Apesar do reconhecimento generalizado, ele tampouco era ainda, quando de sua morte e por mais quase meio século, o monumento que se solidificou posteriormente. Até os anos 70 do século passado, o renome de Schiller, um escritor menos complexo e de idéias mais claras e convictamente progressistas, superou o do autor do "Fausto".

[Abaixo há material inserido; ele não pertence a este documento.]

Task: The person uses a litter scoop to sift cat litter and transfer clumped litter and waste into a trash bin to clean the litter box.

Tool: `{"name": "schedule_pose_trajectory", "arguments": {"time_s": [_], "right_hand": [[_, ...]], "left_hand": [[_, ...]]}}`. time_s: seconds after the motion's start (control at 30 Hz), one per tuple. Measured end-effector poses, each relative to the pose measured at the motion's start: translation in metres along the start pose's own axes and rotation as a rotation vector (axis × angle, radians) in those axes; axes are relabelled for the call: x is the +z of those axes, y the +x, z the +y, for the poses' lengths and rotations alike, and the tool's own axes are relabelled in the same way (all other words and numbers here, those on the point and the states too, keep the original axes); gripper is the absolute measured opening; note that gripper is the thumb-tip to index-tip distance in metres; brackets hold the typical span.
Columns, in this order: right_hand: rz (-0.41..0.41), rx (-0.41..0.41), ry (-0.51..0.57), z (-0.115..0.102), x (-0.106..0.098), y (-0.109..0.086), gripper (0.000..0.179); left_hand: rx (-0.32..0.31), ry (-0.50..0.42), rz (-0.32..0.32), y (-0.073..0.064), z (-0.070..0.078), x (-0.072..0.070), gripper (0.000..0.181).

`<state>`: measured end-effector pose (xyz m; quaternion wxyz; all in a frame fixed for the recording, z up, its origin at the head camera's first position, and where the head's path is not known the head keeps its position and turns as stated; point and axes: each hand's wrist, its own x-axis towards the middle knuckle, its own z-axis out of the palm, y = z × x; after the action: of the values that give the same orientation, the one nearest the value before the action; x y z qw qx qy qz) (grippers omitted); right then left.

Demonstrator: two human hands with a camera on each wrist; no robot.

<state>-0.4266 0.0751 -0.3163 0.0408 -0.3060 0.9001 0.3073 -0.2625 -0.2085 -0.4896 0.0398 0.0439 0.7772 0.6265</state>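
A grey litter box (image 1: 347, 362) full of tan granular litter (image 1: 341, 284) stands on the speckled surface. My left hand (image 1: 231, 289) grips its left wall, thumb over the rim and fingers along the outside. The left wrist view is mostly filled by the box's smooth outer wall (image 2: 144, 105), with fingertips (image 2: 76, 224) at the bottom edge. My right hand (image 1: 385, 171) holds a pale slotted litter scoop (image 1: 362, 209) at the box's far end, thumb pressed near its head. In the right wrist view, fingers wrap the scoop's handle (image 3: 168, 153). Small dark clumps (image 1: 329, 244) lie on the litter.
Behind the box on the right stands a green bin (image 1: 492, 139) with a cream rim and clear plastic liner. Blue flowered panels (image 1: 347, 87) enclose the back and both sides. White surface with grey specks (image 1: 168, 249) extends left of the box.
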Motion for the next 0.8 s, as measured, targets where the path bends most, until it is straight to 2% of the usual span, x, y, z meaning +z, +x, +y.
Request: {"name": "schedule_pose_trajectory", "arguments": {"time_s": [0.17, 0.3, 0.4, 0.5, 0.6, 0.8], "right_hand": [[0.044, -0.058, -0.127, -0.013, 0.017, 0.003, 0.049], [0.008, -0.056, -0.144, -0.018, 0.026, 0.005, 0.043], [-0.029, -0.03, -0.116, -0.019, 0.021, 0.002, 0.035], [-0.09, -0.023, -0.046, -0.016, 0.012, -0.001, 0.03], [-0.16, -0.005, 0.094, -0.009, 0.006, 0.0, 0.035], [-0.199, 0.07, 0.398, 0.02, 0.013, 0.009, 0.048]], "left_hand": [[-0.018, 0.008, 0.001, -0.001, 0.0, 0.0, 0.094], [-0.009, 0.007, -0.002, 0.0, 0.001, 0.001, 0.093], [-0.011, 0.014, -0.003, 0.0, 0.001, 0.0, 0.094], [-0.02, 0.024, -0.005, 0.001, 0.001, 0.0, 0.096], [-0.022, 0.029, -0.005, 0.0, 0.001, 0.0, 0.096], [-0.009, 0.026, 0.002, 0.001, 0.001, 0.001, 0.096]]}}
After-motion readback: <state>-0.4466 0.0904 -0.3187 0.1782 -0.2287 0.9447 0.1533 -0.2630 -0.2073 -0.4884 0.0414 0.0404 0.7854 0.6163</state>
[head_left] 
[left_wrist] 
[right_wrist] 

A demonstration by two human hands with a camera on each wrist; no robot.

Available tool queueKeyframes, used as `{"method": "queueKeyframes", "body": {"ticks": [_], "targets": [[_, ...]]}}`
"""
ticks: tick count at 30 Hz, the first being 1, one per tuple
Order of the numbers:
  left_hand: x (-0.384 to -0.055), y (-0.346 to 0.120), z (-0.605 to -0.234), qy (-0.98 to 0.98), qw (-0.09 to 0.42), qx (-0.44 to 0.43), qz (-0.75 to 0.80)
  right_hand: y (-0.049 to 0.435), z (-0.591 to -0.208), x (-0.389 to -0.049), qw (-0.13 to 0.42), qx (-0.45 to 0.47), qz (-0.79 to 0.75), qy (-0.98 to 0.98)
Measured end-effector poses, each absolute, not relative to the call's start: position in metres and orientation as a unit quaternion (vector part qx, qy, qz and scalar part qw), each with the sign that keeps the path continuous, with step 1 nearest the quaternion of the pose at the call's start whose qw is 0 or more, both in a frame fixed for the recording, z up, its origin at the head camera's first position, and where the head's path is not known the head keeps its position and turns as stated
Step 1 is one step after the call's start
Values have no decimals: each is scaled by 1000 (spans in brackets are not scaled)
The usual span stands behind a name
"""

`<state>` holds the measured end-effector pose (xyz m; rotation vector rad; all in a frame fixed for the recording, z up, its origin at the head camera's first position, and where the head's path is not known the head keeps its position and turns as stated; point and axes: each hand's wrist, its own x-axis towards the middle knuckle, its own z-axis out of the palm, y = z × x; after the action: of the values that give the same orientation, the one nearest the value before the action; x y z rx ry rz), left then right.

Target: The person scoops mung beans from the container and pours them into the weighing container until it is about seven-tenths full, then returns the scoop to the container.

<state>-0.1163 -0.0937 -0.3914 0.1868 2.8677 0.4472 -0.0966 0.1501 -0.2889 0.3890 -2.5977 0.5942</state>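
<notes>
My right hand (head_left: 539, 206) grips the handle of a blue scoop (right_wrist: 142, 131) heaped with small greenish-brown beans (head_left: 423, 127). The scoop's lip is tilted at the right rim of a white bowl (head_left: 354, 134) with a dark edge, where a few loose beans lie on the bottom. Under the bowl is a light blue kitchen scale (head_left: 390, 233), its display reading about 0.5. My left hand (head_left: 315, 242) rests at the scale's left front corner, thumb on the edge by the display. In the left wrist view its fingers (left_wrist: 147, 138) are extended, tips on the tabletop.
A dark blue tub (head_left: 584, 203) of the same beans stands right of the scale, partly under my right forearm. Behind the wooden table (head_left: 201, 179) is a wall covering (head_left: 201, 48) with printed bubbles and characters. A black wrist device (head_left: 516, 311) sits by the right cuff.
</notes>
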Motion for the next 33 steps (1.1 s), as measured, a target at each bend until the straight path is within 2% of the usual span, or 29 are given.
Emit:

A unificação, sob a tutela prussiana, da Alemanha em 1871 tornou necessária a canonização de um bardo nacional que emprestasse sua glória ao novo império, propagando, por sua vez, a deste. Data daí a entronização de Goethe, e esta sobreviveu aos altos e baixos da história alemã seguinte, algo que se reflete num dos piores lugares-comuns deste século: "Como é que o país que gerou Goethe pôde gerar o nazismo?". Mas Goethe não foi gerado pela Alemanha: ele nasceu numa pequena cidade-livre, viveu num minúsculo ducado e, com a ajuda da cultura precedente e contemporânea, foi gerado pelo próprio talento. A Alemanha atual não é mais, felizmente, um país cuja aspiração à grandeza, aspiração traduzível em fronteiras mais espaçosas, precise de um poeta que, mesmo a contragosto, a legitime. Isso é bom para a Alemanha e também para Goethe, pois, quanto mais baixos forem os pedestais em que estiver, tanto maior e melhor será seu público leitor.